The real lesson learned, however, was how different software development environments have become in the 90s. We can no longer expect to have a room full of like-minded coders who crave darkness and art studio like places. I would add to LordOfTheFlies: Plant your developers in their own dark little corner.
Then there was the time we rearranged the cubicles and really pissed corporate off...
-- ToddCoram
A similar story: I worked for a small company that was moving into larger space, and for budget reasons, they were building hardwall cubicles (5ft walls). The company president got into the process of choosing paint colors (that's colours for you Brits, :->) and choose stark white for the programmer cubes, with a dried-blood maroon on the ends walls as accent.

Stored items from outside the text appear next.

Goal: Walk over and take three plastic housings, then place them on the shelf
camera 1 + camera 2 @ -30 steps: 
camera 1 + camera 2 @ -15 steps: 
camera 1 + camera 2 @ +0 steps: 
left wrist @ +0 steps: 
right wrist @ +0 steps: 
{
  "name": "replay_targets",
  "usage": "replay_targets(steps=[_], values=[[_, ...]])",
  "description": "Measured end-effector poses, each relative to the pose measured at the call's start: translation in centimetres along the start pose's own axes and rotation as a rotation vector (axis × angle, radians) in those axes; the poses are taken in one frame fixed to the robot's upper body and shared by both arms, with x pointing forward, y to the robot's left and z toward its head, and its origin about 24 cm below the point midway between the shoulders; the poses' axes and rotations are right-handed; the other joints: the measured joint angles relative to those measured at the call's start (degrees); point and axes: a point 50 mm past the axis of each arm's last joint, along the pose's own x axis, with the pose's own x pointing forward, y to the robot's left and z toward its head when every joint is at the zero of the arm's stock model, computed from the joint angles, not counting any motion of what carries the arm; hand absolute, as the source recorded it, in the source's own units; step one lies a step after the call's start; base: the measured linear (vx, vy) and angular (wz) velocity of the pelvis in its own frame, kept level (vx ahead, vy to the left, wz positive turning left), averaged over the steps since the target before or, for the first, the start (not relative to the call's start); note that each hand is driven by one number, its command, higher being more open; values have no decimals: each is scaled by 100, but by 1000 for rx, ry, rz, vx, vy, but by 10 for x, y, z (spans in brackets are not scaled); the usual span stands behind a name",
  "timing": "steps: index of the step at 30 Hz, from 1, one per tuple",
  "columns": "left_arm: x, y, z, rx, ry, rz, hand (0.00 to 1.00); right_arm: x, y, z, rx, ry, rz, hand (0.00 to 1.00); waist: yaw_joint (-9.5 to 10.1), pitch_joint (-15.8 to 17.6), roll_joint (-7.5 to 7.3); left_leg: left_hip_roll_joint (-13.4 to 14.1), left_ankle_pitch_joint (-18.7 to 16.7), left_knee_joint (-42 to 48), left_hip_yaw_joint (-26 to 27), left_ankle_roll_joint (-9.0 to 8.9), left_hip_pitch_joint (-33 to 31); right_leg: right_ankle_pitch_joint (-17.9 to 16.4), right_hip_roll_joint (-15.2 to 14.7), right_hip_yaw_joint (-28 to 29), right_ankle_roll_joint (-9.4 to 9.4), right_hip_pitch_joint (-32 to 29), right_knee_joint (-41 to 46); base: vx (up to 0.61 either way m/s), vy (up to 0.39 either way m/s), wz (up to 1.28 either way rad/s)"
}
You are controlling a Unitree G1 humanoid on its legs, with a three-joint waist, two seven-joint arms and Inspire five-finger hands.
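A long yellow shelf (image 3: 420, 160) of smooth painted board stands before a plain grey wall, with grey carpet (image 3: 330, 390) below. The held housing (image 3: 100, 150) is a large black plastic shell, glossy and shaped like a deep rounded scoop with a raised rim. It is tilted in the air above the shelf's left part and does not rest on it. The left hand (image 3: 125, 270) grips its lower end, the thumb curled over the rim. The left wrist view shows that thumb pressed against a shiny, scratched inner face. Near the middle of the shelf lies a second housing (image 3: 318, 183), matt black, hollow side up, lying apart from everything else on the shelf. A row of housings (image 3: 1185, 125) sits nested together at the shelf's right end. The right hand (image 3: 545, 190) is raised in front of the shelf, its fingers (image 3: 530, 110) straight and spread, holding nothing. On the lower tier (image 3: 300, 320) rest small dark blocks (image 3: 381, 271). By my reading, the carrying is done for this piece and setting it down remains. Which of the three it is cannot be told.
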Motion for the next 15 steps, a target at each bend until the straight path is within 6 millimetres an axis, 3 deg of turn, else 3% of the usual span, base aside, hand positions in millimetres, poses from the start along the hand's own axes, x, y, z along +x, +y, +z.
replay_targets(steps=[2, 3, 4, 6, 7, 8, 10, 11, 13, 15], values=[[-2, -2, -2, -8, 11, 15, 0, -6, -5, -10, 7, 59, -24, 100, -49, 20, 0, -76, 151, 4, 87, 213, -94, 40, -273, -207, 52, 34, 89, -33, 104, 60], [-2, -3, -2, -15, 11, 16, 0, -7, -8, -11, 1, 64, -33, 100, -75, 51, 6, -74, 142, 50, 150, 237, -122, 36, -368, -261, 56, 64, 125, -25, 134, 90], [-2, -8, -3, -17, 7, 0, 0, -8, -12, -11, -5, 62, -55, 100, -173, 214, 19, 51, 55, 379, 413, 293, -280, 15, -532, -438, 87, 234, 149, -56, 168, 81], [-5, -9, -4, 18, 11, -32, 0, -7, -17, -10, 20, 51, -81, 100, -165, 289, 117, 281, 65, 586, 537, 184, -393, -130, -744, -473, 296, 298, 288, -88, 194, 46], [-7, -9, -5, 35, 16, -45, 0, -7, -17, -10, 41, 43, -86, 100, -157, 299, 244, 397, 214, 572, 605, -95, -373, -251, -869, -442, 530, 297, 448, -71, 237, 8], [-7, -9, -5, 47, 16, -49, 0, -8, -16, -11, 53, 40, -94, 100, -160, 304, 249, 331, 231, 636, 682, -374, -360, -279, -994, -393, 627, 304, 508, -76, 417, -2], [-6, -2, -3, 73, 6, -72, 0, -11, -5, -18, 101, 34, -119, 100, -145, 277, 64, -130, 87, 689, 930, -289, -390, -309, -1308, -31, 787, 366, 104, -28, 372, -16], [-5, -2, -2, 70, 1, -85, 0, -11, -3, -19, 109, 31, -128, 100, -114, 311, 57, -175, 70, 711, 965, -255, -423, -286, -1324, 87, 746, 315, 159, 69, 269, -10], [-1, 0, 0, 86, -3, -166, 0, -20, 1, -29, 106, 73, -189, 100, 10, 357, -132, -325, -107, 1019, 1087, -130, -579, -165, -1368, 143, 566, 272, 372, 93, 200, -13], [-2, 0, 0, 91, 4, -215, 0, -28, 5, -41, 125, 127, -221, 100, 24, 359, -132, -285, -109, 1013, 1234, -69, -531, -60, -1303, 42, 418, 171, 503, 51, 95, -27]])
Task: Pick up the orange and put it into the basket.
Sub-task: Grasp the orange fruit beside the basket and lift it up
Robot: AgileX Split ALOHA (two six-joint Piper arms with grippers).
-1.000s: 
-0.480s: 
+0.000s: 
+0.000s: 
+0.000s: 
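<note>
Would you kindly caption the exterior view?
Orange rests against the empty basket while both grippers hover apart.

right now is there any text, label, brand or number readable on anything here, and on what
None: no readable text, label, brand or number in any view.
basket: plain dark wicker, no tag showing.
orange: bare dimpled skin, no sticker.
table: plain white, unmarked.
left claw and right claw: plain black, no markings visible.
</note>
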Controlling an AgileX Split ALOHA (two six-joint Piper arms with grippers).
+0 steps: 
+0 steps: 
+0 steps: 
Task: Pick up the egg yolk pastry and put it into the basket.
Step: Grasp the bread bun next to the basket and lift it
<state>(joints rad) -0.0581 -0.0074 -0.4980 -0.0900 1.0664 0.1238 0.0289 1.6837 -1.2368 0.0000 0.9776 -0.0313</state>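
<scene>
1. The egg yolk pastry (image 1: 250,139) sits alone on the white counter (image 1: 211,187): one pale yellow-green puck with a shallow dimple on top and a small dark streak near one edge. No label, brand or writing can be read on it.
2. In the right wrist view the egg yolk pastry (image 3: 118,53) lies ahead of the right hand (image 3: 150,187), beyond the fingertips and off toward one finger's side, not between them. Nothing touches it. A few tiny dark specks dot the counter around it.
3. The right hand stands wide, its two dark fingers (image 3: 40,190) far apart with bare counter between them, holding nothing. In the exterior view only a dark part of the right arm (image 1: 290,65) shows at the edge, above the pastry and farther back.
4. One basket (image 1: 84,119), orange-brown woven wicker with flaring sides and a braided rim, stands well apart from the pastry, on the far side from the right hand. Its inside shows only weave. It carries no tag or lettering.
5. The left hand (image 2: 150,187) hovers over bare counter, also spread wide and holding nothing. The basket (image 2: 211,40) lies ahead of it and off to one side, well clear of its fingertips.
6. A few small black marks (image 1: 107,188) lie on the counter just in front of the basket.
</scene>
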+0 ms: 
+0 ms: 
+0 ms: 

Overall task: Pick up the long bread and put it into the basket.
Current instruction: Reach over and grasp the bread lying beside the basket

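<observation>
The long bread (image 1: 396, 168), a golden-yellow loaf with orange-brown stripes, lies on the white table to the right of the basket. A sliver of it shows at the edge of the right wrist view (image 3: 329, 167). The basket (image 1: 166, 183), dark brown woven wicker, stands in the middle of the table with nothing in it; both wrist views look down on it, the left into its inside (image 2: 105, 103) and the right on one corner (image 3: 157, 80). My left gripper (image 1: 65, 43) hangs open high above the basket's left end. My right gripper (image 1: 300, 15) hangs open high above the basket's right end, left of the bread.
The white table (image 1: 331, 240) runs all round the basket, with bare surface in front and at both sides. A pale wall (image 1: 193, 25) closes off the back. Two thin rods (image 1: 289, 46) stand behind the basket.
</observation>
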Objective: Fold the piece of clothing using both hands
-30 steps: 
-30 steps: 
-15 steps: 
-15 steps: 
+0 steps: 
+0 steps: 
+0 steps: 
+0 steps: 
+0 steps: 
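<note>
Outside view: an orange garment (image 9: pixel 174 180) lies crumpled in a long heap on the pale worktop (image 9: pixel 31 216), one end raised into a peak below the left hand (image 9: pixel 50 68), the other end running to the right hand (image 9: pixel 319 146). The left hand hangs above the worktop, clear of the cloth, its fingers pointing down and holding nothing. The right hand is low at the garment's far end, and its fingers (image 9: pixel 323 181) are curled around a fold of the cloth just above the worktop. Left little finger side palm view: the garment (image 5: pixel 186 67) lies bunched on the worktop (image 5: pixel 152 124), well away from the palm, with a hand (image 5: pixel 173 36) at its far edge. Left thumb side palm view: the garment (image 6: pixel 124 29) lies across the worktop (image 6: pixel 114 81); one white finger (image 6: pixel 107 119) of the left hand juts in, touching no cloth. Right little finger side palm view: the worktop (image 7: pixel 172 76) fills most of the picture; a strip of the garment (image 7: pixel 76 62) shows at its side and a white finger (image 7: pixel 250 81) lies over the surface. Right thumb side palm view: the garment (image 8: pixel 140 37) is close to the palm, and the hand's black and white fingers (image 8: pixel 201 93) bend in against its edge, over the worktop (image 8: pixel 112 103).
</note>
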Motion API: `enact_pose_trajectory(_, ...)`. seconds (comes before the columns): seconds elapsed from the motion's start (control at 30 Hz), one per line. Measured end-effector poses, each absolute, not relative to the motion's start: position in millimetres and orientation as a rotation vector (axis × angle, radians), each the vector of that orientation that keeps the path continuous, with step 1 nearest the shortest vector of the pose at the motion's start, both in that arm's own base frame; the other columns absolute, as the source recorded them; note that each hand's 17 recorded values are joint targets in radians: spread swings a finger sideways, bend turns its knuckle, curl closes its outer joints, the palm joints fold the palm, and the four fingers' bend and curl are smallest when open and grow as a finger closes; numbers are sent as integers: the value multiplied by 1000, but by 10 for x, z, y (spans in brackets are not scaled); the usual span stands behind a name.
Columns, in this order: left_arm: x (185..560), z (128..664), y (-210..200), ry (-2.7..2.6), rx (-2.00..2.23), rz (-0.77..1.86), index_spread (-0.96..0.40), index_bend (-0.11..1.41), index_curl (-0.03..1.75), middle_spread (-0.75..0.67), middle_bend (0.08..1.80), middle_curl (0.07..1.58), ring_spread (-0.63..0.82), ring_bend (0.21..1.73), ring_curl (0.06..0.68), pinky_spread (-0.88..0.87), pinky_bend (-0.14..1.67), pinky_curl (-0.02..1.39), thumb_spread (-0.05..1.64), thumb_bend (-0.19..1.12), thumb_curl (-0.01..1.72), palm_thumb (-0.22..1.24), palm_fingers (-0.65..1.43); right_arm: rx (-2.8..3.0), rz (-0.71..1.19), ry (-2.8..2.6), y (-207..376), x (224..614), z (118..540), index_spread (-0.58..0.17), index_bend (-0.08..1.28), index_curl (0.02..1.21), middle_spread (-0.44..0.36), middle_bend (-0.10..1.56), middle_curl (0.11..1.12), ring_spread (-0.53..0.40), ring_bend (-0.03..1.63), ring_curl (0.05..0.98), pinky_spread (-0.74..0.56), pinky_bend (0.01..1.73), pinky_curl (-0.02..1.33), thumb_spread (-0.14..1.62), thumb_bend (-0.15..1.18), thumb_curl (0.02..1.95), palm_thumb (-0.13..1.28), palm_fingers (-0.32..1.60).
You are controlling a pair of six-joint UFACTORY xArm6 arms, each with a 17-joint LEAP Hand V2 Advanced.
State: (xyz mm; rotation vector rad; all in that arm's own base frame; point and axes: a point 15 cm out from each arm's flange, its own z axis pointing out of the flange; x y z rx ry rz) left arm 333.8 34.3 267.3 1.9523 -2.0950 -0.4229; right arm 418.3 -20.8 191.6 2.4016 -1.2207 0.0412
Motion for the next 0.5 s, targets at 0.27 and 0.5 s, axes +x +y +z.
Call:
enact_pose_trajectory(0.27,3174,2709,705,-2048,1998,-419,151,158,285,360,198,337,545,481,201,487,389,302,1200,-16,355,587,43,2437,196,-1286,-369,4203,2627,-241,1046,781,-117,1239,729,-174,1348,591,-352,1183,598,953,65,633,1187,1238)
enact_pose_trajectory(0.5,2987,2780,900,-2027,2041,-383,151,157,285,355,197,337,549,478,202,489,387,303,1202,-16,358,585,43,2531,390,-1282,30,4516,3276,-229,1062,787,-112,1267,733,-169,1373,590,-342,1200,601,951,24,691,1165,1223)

Then the standard OSHA-defiant fluorescent lights - 1G lumen minimum. I walked into the area and had _THX1138_ visions. We soon had light fixtures out above each occupied programmer cube. -- Pete Hardie
I was working for a company a few years back - they were a little more clueful than most; natural lighting, engineers were not warehoused in cubes, in all, it was your typical Seattle dot-com startup during the internet boom. I was in a large room that was shared by the development team, however, my desk sat in the corner, against - and directly facing - a brick wall.
It occurred to me perhaps I would be more productive if I didn't feel as though I were doing time in a Mexican prison, so one slow day, without the blessings of the facilities director, I turned the desk 90 degrees clockwise. This made an astonishing difference in my attitude and consequently, my productivity.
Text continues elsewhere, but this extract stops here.